After Eliot’s father altered his will to underscore disappointment in his son’s marriage, Ezra Pound influenced Eliot to remain in the British Isles and join the Bloomsbury Circle, a powerful intellectual force in England in the 1920s and 1930s. Following brief teaching stints at High Wycombe and Highgate Junior School, from 1919 to 1922, he worked for Lloyds Bank and began submitting verse of subtle brilliance to magazines. His poems departed from the modish romantics to concentrate on the mystic outlook of the metaphysics and the Christian divines.

Forever done with teaching and money handling, Eliot entered the book world for life as director of publisher Faber & Faber.
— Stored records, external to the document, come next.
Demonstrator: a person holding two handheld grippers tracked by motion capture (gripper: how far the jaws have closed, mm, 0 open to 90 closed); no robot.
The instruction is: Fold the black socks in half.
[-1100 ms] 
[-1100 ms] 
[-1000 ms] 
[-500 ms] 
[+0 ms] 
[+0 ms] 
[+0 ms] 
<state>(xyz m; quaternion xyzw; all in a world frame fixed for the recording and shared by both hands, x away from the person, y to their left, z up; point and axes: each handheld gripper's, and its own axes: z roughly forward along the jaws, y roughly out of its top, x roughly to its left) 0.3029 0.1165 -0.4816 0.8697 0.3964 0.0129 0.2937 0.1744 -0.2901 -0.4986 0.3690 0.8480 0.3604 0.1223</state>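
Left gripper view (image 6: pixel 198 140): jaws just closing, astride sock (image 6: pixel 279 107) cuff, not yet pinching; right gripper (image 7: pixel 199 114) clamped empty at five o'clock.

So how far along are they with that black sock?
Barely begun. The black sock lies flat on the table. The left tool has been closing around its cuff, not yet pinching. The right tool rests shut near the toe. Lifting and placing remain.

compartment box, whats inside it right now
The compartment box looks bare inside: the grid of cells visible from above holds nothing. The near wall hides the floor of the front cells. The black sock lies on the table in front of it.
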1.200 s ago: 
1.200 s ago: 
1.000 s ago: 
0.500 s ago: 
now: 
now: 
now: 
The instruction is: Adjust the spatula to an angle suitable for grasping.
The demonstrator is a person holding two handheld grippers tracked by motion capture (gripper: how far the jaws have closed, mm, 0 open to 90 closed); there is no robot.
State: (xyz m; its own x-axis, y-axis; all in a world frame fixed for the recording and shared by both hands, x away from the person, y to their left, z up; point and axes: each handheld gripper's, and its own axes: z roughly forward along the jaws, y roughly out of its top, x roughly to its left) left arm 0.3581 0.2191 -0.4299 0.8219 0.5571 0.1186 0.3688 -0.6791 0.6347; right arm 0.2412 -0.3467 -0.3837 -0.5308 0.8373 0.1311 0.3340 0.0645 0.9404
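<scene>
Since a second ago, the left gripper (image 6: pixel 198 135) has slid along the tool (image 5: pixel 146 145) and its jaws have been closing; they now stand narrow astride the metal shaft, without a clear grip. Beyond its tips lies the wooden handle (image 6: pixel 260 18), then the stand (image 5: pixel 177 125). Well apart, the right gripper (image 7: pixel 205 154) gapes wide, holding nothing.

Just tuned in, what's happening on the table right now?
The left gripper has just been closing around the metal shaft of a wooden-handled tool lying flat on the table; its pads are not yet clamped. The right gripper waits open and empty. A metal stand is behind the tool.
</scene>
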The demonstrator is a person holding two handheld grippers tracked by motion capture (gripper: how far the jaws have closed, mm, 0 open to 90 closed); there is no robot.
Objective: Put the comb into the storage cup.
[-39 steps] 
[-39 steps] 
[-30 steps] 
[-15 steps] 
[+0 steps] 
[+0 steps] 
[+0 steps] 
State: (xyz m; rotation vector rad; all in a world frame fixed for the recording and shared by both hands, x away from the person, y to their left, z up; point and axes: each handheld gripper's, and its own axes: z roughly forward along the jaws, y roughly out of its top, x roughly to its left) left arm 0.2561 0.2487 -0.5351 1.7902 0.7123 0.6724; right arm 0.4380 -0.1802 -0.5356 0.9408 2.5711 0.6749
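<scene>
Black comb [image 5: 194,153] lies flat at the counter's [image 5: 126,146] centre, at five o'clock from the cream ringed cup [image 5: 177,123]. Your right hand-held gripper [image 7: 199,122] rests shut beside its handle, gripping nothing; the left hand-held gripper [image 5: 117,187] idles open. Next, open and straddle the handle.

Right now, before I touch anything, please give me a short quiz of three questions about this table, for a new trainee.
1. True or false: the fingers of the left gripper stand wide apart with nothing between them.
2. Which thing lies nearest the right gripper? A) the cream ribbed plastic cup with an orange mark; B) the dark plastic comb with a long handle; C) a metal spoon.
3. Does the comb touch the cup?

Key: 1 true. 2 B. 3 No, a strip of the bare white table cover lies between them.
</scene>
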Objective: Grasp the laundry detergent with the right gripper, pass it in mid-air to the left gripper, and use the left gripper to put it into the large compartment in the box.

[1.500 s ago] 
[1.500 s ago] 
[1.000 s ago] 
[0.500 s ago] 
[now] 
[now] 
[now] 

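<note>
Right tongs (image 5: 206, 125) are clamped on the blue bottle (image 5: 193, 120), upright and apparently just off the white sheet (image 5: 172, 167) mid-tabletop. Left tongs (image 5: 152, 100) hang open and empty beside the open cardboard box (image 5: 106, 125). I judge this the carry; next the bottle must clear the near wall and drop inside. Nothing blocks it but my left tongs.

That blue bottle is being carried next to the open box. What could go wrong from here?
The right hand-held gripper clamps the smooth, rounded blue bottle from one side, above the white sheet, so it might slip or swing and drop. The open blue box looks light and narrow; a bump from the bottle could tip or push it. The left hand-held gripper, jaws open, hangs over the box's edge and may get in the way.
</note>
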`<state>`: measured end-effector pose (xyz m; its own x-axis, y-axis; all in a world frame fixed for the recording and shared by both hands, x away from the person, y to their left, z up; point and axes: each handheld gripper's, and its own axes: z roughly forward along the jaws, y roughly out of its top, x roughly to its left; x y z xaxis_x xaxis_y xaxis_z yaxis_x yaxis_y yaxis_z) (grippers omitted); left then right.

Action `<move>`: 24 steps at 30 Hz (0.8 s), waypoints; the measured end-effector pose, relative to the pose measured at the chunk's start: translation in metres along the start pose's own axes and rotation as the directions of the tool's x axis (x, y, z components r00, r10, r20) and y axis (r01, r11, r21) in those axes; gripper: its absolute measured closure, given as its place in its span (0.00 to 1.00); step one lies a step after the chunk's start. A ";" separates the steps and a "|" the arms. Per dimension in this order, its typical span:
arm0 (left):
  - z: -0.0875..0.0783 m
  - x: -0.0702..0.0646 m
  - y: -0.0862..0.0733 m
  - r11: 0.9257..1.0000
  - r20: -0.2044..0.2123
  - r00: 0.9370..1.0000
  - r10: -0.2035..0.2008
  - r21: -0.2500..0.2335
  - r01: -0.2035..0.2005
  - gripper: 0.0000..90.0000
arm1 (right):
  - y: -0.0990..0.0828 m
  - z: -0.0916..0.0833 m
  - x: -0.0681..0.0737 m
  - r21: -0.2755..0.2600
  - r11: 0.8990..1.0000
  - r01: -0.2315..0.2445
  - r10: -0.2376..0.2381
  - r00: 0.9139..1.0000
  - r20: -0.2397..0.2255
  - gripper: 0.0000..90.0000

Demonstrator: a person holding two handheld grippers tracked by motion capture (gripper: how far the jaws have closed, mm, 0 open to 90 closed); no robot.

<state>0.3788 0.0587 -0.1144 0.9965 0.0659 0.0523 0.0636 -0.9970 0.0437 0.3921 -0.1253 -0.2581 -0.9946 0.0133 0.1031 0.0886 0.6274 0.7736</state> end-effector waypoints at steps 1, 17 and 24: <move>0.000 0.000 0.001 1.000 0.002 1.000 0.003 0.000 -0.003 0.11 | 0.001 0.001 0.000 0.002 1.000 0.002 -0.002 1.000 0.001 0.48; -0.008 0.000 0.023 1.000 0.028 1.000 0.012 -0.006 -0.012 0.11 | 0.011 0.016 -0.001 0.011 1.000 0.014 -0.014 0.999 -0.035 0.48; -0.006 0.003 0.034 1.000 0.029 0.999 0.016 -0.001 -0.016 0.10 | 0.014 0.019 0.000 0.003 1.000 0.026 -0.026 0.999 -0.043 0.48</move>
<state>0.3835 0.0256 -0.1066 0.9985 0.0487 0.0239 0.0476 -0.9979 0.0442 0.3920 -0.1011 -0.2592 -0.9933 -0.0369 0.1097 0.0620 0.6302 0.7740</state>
He distinguished himself with a remarkable first collection, Prufrock and Other Observations (1917), followed by Ara vos prec (1920) and The Sacred Wood (1922). Immediately, he began composing two controversial works, The Waste Land (1922), winner of The Dial award, and The Hollow Men (1925), a profound verse of postwar malaise and a prime influence on the “lost generation.” Among scholarly successes were Three Critical Essays (1920), Andrew Marvell (1922), and The Criterion, a literary quarterly he published and edited from 1923 to 1939. He received British citizenship in 1927 and sought baptism and confirmation in the Church of England. In 1932, he returned temporarily to the United States as Harvard’s Charles Eliot Norton poetry professor and undertook a series of lectures on U.S. campuses.

A period of Anglo-Catholic thought influenced Eliot’s The Journey of the Magi (1927), Ash Wednesday (1930), and The Four Quartets (1943), a war commentary begun in 1935. He exercised versatility in a melodrama, Sweeney Agonistes (1932), and two stage works: The Rock (1934), a pageant with choruses, and Murder in the Cathedral (1935). The latter, a poetic drama commemorating a significant act of violence perpetrated by Henry II, was performed on the site of the assassination of Bishop Thomas à Becket at Canterbury Cathedral’s Chapter House.

Subsequent works displaying Eliot’s piety and religious philosophy include The Family Reunion (1939), The Idea of a Christian Society (1940), and The Cocktail Party (1950), the most successful of his stage dramas. A lighter work, Old Possum’s Book of Practical Cats (1940), is the basis for Cats, the longest-running production in stage musical history. Less noteworthy are The Confidential Clerk (1954) and The Elder Statesman (1958), both more suited to reading than to acting. Lauded as English literature’s most incisive critic, Eliot surveyed a range of interests with Homage to Dryden (1924), The Use of Poetry and the Use of Criticism (1933), Elizabeth Essays (1934), and On Poetry and Poets (1957).

In 1948, Eliot received the Nobel Prize for literature for his erudite treatment of modern sterility. He died in 1965; his ashes were interred in the village church of East Coker, the ancestral home of the Eliot family.